Parenting is trial by fire. It’s honed slowly and painfully — welded over time, kind of like a sword. Which is apt, because swords are dangerous, like parents.
Here’s what I’ve since learned.
There is a shocking amount of love in this world.
Let me remind you: every single human being starts out as a tiny baby. From the famous CEO to the barista at your local coffee shop, everyone was born as a naked, helpless infant — utterly dependent, requiring years of devotion and sacrifice just to survive until kindergarten, nevermind learning how to read.
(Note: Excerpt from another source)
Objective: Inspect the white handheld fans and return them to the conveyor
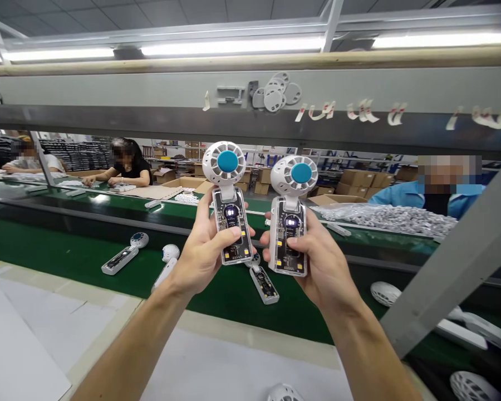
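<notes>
Two handheld fans sit below a grey crossbeam — slanted strut at right.

The left hand and right hand each hold up a white handheld fan with a teal hub and a clear handle showing its circuit board, thumbs lying across the handles. The left fan stands upright just beside the right fan. Below them, a fan handle lies on a green conveyor belt. On the far right, a person in blue is behind a heap of silvery bagged parts.
</notes>
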Action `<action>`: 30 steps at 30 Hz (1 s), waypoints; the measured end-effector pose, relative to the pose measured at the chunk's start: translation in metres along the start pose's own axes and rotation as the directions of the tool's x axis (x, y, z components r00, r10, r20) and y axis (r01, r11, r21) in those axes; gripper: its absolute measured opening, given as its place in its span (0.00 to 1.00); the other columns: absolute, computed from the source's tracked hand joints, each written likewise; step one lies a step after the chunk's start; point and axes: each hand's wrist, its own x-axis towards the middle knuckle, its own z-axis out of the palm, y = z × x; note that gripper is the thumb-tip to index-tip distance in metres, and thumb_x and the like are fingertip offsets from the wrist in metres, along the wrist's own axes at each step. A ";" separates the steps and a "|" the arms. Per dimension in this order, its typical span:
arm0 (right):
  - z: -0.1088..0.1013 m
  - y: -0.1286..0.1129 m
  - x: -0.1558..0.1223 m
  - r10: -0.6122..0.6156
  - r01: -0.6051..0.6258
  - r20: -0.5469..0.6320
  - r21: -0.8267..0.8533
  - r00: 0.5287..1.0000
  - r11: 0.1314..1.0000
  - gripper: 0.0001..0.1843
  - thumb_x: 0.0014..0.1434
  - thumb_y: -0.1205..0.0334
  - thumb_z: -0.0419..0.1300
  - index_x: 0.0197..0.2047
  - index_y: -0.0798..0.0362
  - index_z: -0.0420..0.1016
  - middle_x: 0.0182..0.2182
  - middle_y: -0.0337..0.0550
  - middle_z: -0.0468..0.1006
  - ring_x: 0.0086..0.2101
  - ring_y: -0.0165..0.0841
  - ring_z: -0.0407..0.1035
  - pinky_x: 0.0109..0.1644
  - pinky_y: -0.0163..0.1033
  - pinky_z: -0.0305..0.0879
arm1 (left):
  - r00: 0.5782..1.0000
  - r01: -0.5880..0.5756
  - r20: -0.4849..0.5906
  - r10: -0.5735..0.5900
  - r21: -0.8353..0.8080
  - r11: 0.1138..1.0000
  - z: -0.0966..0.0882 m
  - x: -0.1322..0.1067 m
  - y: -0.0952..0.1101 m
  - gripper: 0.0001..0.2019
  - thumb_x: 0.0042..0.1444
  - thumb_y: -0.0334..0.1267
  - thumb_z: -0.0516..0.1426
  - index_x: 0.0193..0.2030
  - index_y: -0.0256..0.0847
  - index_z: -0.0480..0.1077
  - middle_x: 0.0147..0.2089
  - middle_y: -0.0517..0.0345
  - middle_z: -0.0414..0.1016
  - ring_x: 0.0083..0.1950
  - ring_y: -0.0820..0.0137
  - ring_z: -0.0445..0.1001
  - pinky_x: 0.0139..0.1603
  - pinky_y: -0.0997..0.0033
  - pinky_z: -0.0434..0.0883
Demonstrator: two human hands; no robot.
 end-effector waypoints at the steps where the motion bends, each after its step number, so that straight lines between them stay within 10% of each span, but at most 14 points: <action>1: -0.001 -0.001 0.000 0.006 -0.006 0.007 0.010 1.000 1.000 0.27 0.54 0.64 0.60 0.58 0.50 0.63 0.35 0.43 0.81 0.29 0.34 0.77 0.31 0.37 0.75 | 1.000 0.009 0.002 -0.009 -0.007 1.000 0.000 0.000 0.001 0.40 0.53 0.32 0.62 0.68 0.49 0.47 0.56 0.50 0.72 0.35 0.68 0.79 0.33 0.68 0.79; 7: -0.002 -0.004 -0.002 0.034 -0.034 -0.014 -0.003 0.999 0.999 0.41 0.50 0.68 0.62 0.66 0.46 0.56 0.38 0.41 0.81 0.30 0.34 0.78 0.31 0.36 0.75 | 1.000 -0.007 -0.020 0.007 -0.011 1.000 0.000 0.000 0.003 0.38 0.48 0.30 0.63 0.65 0.48 0.52 0.56 0.50 0.71 0.34 0.69 0.79 0.31 0.68 0.78; 30: -0.002 0.001 -0.001 0.015 -0.016 -0.027 -0.054 1.000 0.998 0.33 0.52 0.64 0.62 0.61 0.48 0.61 0.35 0.41 0.81 0.28 0.33 0.76 0.31 0.37 0.75 | 0.998 0.038 0.048 -0.034 -0.090 0.995 -0.001 -0.003 -0.004 0.35 0.54 0.31 0.60 0.66 0.49 0.49 0.46 0.54 0.74 0.31 0.68 0.79 0.32 0.64 0.78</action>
Obviously, no parent is perfect — and the headlines routinely remind us of the horrible ones — but the fact that the human race exists completely boggles my mind when you think about how much effort goes into one person.
Sometimes, I find it crazy that we haven’t died out by now as a species until I remember the amount of love I feel for my two boys, and then multiply it by billions. Truly, the amount of love living in this world is phenomenal.
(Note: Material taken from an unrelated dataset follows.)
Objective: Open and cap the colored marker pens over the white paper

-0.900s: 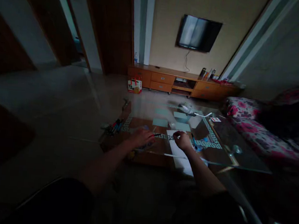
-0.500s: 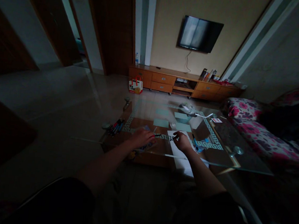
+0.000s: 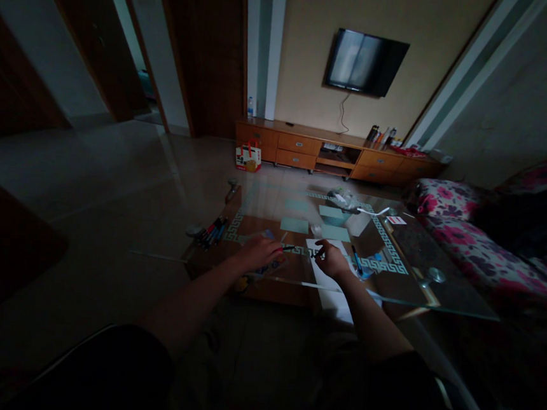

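Over a glass coffee table point(image 3: 442, 296), my left hand point(image 3: 258, 253) holds a thin pen point(image 3: 289, 248) by one end, its tip pointing right. My right hand point(image 3: 333, 260) is pinched on a small dark piece point(image 3: 318, 253), maybe the pen's cap, a short gap from the pen's end. Under my right hand lies a white sheet of paper point(image 3: 328, 286). A blue pen point(image 3: 356, 260) lies just right of that hand. The room is dim and fine detail is hard to make out.
A bunch of markers point(image 3: 211, 231) lies at the table's left edge. Pale green squares point(image 3: 295, 225) and a small basket point(image 3: 334, 215) sit farther back. A floral sofa point(image 3: 471, 241) is on the right; a wooden TV cabinet point(image 3: 330, 152) stands at the wall.
My right hand has shifted slightly left and up, closer to the pen in my left hand. The camera view lifted a little after the first frame.
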Demonstrator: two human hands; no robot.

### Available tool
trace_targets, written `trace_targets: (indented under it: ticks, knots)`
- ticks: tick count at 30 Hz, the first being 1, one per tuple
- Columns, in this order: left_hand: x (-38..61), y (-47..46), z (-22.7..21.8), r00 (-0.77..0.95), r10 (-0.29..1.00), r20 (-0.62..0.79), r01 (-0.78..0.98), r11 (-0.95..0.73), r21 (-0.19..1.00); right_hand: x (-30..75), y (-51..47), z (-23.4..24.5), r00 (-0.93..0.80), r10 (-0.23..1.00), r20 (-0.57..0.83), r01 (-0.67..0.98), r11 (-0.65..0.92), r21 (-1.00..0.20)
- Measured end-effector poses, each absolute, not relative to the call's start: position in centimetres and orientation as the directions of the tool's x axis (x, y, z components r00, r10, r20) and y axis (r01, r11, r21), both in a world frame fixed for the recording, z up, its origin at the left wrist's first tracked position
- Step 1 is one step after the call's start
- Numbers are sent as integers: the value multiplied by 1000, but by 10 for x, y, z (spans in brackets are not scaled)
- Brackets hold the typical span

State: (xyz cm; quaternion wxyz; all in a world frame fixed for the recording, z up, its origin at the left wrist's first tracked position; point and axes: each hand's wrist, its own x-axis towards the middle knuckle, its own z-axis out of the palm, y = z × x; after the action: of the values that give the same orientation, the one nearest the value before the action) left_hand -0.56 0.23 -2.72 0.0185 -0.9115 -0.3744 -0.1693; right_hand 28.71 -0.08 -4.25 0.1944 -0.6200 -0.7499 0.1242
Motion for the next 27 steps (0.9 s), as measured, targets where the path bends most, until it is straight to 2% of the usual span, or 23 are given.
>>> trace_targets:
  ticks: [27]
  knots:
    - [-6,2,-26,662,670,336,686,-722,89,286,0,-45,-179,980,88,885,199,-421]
We’re all a work in progress.
Sometimes little children can seem a lot like mini pre-humans. Toddling around with mashed avocado on their face, or echolocating in muffled monosyllables, it’s like they’re an entirely different species. And in that limited line of thought, it can be easy to assume that your job as a parent is to take this clay in the form of a baby, and mold it into the kind of adult you see fit — you know, one with good table manners and a marketable degree. Ta-da! Parenthood done.
But if you go about it this way, you’re missing the point (and a lot of fun). Kids are obviously a work in progress — but then again, so are we. In fact, one of the more effective methods of parenting is trying to discover the world with them — expanding your own horizons — rather than exclusively imparting them with the small lens you’ve been looking through.
It’s a humbling pill to swallow, but watching your kid grow is a constant reminder of how much we as adults are constantly growing, too. A fellow mom, Stephanie, shares: “My parenting skills would grow as my child grew. We kind of grow into each other's needs.”
And when you start thinking about it this way — about how everyone, at any age, is slowly uncovering the world at their own pace, with their own talents and blind spots and idiosyncrasies — there’s a lot of hope. We’re all working on ourselves; we all are growing to meet each other’s needs.
Life happens in seasons.
Right now, I am writing this in my office, in a half-finished Midwestern basement. I know that if I go up the stairs, their noisy toys will be strewn about, a fresh large pile of laundry will be piled high, and definitely, a lot of squished blueberries will be on the kitchen floor. Later, I’ll help my husband put the kids to bed, and then proceed to clean after the half-potty-trained hurricane and his tiny needy infant brother.
Sometimes it’s a hilarious joy. Other times it is excruciatingly tiring. And when we’re in the trenches with little kids, it can feel like this is just perpetually our life forever — but that’s obviously not the case.
This is a season — an exhausting season — and it will pass. They’ll help put the dishes away; they’ll fold their own laundry; they’ll even stop playing with toys. What will remain is the bond we’ll forge and the memories that will turn into stories.
So I am reminded to enjoy the seasons as they come, and to realize a terrifying truth. As a fellow mom puts it, “It’s an ever-growing realization, but my son isn’t mine. He’s his own tiny self that I have somehow been entrusted to nurture into this life.”
Of course, we know that change is ongoing, and nothing is permanent. But when you’re a parent, suddenly that truth hits like a ton of bricks. Some seasons take months, others years. But somewhere in the thick of all the changing weather of parenthood, we become wiser, more efficient, and multitasking luminaries.